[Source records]
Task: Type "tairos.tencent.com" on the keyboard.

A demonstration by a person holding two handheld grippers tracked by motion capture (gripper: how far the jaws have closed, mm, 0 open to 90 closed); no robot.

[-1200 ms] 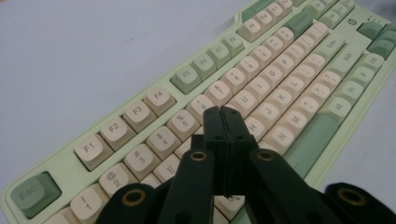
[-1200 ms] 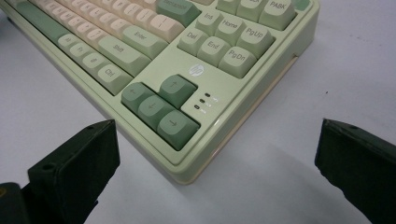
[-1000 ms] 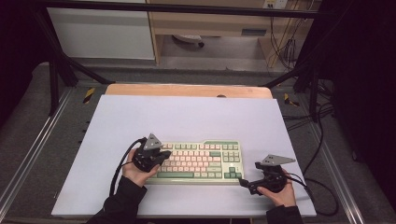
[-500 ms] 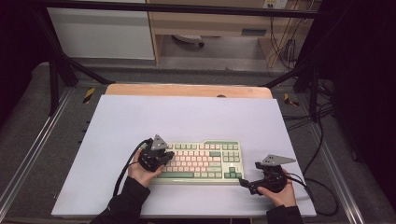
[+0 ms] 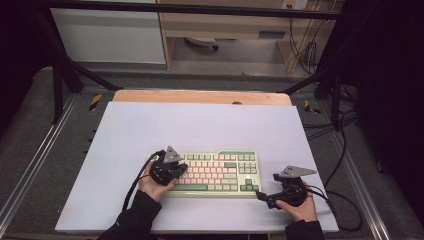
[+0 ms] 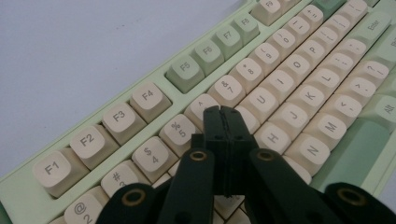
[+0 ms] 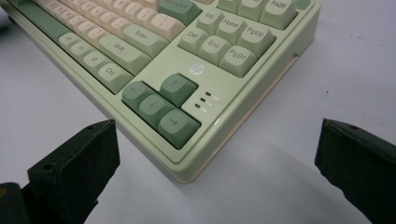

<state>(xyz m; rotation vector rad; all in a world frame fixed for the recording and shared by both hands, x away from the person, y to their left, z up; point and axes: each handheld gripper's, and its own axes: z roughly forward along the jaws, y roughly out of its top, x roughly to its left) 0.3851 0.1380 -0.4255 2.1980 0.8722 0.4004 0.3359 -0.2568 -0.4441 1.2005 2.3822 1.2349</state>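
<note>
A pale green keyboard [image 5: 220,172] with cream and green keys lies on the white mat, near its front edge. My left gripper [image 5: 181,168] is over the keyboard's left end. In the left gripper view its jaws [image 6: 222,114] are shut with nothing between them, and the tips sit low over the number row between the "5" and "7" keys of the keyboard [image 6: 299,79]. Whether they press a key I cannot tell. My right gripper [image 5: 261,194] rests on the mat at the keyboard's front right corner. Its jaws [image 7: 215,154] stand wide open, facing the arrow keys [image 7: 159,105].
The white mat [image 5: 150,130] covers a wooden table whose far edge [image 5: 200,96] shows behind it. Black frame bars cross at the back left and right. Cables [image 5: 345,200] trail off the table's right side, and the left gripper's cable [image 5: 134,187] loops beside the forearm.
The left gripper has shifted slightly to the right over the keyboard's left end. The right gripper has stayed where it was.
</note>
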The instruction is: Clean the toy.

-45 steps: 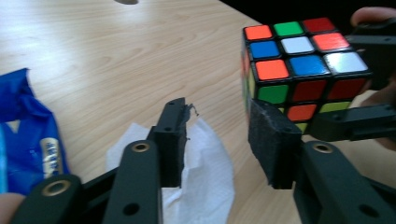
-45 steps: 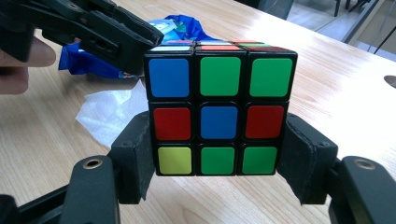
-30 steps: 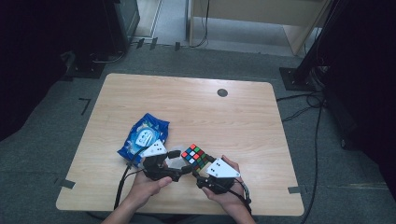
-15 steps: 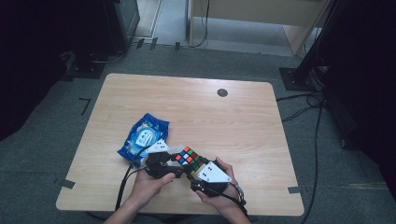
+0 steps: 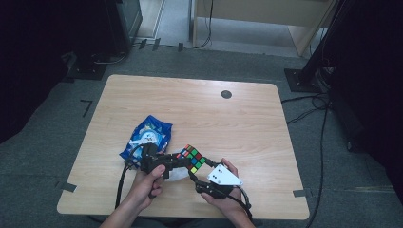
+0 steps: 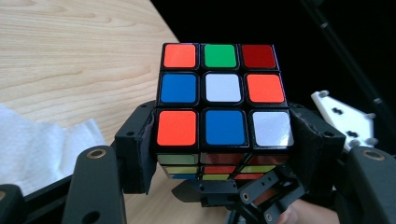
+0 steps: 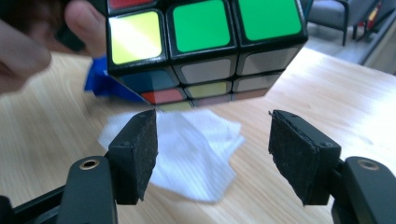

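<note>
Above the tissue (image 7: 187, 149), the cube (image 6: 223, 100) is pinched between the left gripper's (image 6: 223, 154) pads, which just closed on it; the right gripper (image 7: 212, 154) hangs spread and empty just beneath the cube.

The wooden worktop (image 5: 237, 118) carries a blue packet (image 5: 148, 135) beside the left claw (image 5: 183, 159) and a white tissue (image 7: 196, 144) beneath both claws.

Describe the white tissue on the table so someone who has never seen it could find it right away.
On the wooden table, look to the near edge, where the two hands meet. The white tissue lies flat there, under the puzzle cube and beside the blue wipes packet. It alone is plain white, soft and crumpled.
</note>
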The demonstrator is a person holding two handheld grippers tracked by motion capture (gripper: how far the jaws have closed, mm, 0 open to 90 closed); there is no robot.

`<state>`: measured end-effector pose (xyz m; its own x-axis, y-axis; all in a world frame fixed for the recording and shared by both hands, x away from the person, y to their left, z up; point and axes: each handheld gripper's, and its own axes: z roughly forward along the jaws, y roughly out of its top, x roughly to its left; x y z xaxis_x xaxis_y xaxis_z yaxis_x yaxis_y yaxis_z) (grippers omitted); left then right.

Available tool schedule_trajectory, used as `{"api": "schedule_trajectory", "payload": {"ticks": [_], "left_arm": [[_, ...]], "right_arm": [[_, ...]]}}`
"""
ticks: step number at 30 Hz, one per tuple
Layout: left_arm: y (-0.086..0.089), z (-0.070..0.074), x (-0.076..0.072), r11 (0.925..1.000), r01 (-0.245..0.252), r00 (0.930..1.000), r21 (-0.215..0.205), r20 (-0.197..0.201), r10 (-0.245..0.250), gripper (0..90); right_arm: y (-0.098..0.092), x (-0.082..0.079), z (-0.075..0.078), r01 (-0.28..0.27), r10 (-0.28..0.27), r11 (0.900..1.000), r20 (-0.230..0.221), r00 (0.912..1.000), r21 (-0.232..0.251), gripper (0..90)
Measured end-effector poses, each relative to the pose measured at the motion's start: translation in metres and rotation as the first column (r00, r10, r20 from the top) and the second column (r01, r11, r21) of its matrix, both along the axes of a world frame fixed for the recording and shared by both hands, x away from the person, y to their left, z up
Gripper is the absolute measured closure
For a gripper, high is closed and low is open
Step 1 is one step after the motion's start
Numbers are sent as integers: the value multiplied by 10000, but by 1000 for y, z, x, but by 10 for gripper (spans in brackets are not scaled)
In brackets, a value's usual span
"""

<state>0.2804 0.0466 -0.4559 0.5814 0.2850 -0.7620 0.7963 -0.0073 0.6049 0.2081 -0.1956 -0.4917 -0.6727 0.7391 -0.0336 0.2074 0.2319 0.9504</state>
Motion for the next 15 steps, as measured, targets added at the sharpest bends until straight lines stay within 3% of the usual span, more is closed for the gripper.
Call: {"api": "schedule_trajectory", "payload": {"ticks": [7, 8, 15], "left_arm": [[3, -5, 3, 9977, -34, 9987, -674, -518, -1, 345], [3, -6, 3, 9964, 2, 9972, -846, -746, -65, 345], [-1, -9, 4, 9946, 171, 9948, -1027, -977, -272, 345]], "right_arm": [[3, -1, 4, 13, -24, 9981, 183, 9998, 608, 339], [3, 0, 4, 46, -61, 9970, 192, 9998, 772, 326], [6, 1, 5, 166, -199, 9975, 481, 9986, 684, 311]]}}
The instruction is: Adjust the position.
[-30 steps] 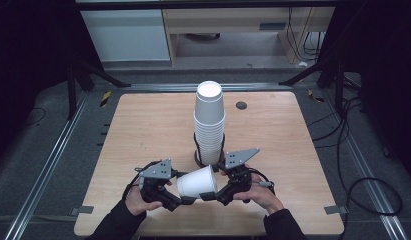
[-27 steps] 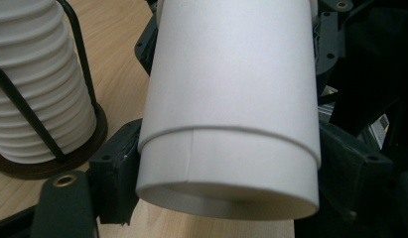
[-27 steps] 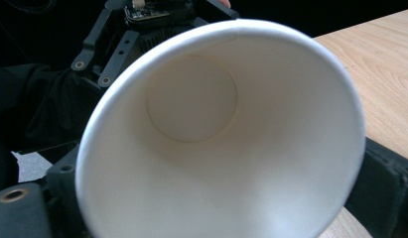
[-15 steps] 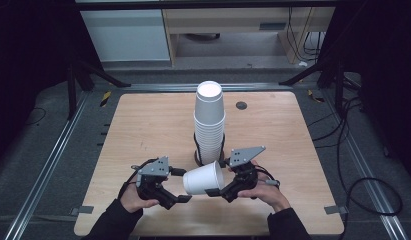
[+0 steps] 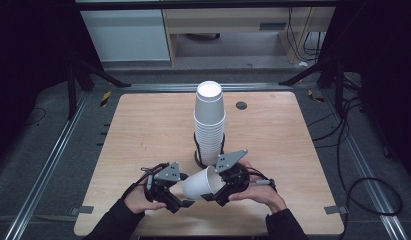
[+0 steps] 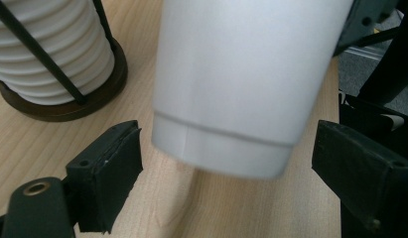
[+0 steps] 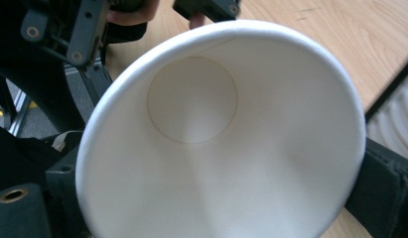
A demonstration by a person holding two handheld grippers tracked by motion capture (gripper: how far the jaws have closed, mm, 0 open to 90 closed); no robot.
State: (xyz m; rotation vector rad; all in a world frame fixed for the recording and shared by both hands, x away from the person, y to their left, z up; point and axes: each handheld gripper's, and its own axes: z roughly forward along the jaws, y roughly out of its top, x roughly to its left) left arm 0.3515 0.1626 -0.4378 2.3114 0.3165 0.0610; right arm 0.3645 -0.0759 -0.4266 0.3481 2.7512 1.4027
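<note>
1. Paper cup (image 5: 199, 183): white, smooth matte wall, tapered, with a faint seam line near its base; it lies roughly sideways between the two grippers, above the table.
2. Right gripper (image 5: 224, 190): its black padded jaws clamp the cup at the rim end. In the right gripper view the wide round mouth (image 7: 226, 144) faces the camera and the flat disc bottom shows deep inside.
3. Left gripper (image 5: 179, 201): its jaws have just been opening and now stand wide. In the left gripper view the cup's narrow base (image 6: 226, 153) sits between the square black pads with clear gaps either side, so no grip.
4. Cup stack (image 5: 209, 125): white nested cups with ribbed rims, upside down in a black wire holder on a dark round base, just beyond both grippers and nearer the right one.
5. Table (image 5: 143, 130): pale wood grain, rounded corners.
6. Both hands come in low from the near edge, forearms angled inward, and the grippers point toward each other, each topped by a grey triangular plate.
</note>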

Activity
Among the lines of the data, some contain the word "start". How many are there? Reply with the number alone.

Solution to the exercise
2